__PROBLEM__:
Read the material below and count the lines holding the string "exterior". Give that count with nothing added.

Segment Start: COLLECTED MATERIAL

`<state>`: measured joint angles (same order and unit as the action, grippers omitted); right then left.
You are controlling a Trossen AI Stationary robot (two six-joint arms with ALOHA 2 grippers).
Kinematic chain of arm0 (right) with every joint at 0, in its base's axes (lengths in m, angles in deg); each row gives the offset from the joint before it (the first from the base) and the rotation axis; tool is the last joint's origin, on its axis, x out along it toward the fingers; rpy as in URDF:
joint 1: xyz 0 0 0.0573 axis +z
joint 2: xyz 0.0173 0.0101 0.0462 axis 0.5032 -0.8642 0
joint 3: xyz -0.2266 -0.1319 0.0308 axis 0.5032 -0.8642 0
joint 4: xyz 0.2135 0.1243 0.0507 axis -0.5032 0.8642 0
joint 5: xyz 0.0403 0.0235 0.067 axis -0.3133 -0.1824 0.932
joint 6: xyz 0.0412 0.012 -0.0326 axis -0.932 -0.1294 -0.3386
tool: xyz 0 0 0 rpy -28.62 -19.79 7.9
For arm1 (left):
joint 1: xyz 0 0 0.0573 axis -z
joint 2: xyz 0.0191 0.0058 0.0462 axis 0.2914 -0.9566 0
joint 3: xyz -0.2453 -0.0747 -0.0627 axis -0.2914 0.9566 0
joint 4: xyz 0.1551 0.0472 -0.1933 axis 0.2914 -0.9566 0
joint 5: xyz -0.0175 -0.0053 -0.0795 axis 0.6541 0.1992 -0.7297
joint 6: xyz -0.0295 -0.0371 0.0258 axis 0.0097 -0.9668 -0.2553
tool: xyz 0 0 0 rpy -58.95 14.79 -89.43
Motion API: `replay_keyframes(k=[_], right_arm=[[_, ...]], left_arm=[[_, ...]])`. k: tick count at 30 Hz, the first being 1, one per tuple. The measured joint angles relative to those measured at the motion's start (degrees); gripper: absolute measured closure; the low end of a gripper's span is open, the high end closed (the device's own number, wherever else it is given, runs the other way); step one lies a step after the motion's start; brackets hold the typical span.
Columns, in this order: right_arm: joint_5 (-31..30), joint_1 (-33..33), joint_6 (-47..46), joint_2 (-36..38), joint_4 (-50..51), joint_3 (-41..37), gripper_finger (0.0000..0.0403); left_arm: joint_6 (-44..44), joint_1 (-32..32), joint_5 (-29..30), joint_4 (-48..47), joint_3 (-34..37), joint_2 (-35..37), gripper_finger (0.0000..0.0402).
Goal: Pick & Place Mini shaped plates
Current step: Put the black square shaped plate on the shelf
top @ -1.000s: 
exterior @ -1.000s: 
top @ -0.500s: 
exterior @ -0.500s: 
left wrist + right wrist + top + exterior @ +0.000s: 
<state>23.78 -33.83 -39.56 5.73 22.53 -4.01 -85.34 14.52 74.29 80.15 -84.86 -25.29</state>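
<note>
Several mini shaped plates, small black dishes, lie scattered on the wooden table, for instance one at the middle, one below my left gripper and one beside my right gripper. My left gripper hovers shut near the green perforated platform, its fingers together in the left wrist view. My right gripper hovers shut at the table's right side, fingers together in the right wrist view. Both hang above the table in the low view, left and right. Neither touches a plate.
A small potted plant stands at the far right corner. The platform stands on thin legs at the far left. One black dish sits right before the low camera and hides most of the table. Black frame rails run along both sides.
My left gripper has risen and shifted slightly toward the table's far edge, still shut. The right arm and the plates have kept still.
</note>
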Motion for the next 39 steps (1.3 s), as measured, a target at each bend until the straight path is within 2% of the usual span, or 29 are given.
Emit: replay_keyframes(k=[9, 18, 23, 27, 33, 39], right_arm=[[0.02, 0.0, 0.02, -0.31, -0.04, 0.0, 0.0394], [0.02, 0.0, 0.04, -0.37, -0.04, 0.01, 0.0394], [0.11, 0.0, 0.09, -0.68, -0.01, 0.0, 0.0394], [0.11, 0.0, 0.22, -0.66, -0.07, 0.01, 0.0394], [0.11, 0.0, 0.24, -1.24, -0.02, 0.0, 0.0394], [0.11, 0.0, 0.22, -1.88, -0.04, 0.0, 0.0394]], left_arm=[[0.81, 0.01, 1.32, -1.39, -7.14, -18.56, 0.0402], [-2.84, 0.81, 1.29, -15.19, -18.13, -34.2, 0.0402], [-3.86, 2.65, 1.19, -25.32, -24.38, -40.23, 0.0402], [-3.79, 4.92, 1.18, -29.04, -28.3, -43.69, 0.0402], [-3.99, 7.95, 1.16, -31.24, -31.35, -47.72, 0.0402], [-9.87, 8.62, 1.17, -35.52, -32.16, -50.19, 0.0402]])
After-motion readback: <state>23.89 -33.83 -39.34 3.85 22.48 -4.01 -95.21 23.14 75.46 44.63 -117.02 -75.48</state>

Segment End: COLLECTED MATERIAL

__REPLY__:
3